**WHAT TO PRODUCE**
Copy every line of the data exactly, leaving nothing out.

**DATA BLOCK**

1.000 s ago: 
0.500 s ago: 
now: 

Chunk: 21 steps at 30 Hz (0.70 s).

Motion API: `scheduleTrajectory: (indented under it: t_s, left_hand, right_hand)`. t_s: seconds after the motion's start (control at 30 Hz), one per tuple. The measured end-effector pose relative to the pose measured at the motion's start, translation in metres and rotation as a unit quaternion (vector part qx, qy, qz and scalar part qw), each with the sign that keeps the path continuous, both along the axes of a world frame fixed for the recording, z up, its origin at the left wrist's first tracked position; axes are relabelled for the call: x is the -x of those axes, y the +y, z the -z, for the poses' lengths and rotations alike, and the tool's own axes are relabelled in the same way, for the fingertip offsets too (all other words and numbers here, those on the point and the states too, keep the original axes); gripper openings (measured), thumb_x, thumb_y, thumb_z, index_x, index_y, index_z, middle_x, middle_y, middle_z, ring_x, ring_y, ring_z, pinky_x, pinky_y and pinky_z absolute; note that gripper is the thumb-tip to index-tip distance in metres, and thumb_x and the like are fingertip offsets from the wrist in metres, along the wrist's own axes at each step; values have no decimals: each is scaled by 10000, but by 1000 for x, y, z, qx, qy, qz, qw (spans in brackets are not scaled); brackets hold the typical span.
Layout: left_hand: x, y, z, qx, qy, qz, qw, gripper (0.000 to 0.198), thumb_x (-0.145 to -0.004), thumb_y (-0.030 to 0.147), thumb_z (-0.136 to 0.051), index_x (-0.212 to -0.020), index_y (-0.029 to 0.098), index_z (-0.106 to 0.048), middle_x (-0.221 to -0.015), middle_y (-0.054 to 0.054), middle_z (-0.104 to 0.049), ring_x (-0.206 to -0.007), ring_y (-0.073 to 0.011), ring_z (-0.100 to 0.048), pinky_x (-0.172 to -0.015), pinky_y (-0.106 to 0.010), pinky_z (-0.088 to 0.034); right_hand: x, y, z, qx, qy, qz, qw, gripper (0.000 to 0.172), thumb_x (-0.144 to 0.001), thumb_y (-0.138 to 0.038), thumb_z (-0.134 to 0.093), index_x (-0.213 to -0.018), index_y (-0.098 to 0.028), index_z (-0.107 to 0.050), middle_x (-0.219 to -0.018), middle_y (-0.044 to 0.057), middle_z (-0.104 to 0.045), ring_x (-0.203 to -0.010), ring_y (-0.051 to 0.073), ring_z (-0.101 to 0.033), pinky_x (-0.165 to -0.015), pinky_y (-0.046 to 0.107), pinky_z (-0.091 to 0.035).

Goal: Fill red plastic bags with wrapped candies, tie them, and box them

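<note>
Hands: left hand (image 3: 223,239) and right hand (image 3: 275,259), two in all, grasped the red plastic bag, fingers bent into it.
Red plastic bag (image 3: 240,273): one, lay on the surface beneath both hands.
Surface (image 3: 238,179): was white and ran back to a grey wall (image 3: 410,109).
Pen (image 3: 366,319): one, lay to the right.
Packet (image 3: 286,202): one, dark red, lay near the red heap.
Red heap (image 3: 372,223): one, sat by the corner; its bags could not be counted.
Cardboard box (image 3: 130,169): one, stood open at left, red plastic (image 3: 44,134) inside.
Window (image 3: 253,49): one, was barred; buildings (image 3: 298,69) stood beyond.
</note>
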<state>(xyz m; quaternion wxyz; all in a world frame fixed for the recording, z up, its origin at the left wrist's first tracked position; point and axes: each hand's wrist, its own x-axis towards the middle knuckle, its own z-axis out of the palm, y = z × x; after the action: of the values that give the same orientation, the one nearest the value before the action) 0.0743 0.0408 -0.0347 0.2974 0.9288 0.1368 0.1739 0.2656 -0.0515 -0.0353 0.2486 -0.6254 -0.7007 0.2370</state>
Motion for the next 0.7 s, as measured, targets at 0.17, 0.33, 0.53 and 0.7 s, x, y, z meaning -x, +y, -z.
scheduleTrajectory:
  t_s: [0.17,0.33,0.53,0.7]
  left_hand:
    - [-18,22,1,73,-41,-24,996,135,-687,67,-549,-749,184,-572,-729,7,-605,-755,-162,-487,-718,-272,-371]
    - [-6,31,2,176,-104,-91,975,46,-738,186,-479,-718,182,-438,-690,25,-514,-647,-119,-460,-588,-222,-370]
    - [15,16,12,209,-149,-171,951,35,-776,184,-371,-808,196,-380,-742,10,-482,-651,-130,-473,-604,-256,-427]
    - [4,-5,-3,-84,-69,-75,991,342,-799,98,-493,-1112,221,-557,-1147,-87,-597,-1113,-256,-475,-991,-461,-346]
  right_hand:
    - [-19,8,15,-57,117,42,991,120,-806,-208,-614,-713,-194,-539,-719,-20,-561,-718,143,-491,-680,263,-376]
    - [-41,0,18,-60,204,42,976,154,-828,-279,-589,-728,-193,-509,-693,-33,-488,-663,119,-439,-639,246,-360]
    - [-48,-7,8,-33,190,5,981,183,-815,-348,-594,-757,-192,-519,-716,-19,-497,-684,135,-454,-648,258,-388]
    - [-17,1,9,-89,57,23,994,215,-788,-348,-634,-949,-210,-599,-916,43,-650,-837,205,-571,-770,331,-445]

**TASK RESULT**
1.000 s ago: 
0.500 s ago: 
now: 

Chunk: 21 steps at 30 Hz (0.70 s).

Motion API: `scheduleTrajectory: (indented under it: t_s, left_hand, right_hand)`. t_s: seconds after the motion's start (control at 30 Hz), one per tuple. The measured end-effector pose relative to the pose measured at the motion's start, translation in metres and rotation as a unit quaternion (vector part qx, qy, qz and scalar part qw), each with the sign that keeps the path continuous, both along the axes of a world frame fixed for the recording, z up, its origin at the left wrist's first tracked position; axes are relabelled for the call: x is the -x of those axes, y the +y, z the -z, for the poses' lengths and rotations alike, and the tool's own axes are relabelled in the same way, for the fingertip offsets too (all other words and numbers here, those on the point and the states too, keep the original axes); gripper openings (measured), thumb_x, thumb_y, thumb_z, index_x, index_y, index_z, middle_x, middle_y, middle_z, ring_x, ring_y, ring_z, pinky_x, pinky_y and pinky_z absolute; note that gripper is the thumb-tip to index-tip distance in metres, and thumb_x and the like are fingertip offsets from the wrist in metres, along the wrist's own axes at each step; values have no decimals: each is scaled by 10000, but by 1000 for x, y, z, qx, qy, qz, qw (spans in brackets are not scaled); brackets hold the typical span.
Layout: left_hand: x, y, z, qx, qy, qz, qw, gripper (0.000 to 0.198), thumb_x (-0.145 to -0.004), thumb_y (-0.030 to 0.147), thumb_z (-0.136 to 0.051), index_x (-0.212 to -0.020), index_y (-0.029 to 0.098), index_z (-0.106 to 0.048), middle_x (-0.221 to -0.015), middle_y (-0.054 to 0.054), middle_z (-0.104 to 0.049), ring_x (-0.206 to -0.007), ring_y (-0.073 to 0.011), ring_z (-0.100 to 0.048), pinky_x (-0.172 to -0.015), pinky_y (-0.106 to 0.010), pinky_z (-0.088 to 0.034); right_hand: x, y, z, qx, qy, qz, qw, gripper (0.000 to 0.172), thumb_x (-0.144 to 0.001), thumb_y (-0.138 to 0.038), thumb_z (-0.134 to 0.093), index_x (-0.213 to -0.018), index_y (-0.098 to 0.028), index_z (-0.107 to 0.050), middle_x (-0.219 to -0.018), middle_y (-0.044 to 0.057), middle_z (-0.104 to 0.045), ring_x (-0.203 to -0.010), ring_y (-0.051 to 0.073), ring_z (-0.101 to 0.033), pinky_x (-0.165 to -0.015), pinky_y (-0.046 to 0.107), pinky_z (-0.091 to 0.035).

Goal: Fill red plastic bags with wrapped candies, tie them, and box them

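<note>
Hands: left hand (image 3: 223,239) and right hand (image 3: 275,259), two in all, grasped the red plastic bag, fingers bent into it.
Red plastic bag (image 3: 240,273): one, lay on the surface beneath both hands.
Surface (image 3: 238,179): was white and ran back to a grey wall (image 3: 410,109).
Pen (image 3: 366,319): one, lay to the right.
Packet (image 3: 286,202): one, dark red, lay near the red heap.
Red heap (image 3: 372,223): one, sat by the corner; its bags could not be counted.
Cardboard box (image 3: 130,169): one, stood open at left, red plastic (image 3: 44,134) inside.
Window (image 3: 253,49): one, was barred; buildings (image 3: 298,69) stood beyond.
</note>
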<state>(xyz m; quaternion wxyz; all in a world frame fixed for the recording, z up, its origin at the left wrist's first tracked position; point and axes: each hand's wrist, its own x-axis towards the middle knuckle, its own z-axis out of the palm, y = z × x; after the action: of the values that give the same orientation, the one nearest the value before the action) 0.0743 0.0408 -0.0347 0.2974 0.9288 0.1368 0.1739 0.2656 -0.0515 -0.0353 0.2486 -0.6254 -0.7007 0.2370</state>
Motion for the next 0.7 s, as measured, targets at 0.17, 0.33, 0.53 and 0.7 s, x, y, z meaning -x, +y, -z.
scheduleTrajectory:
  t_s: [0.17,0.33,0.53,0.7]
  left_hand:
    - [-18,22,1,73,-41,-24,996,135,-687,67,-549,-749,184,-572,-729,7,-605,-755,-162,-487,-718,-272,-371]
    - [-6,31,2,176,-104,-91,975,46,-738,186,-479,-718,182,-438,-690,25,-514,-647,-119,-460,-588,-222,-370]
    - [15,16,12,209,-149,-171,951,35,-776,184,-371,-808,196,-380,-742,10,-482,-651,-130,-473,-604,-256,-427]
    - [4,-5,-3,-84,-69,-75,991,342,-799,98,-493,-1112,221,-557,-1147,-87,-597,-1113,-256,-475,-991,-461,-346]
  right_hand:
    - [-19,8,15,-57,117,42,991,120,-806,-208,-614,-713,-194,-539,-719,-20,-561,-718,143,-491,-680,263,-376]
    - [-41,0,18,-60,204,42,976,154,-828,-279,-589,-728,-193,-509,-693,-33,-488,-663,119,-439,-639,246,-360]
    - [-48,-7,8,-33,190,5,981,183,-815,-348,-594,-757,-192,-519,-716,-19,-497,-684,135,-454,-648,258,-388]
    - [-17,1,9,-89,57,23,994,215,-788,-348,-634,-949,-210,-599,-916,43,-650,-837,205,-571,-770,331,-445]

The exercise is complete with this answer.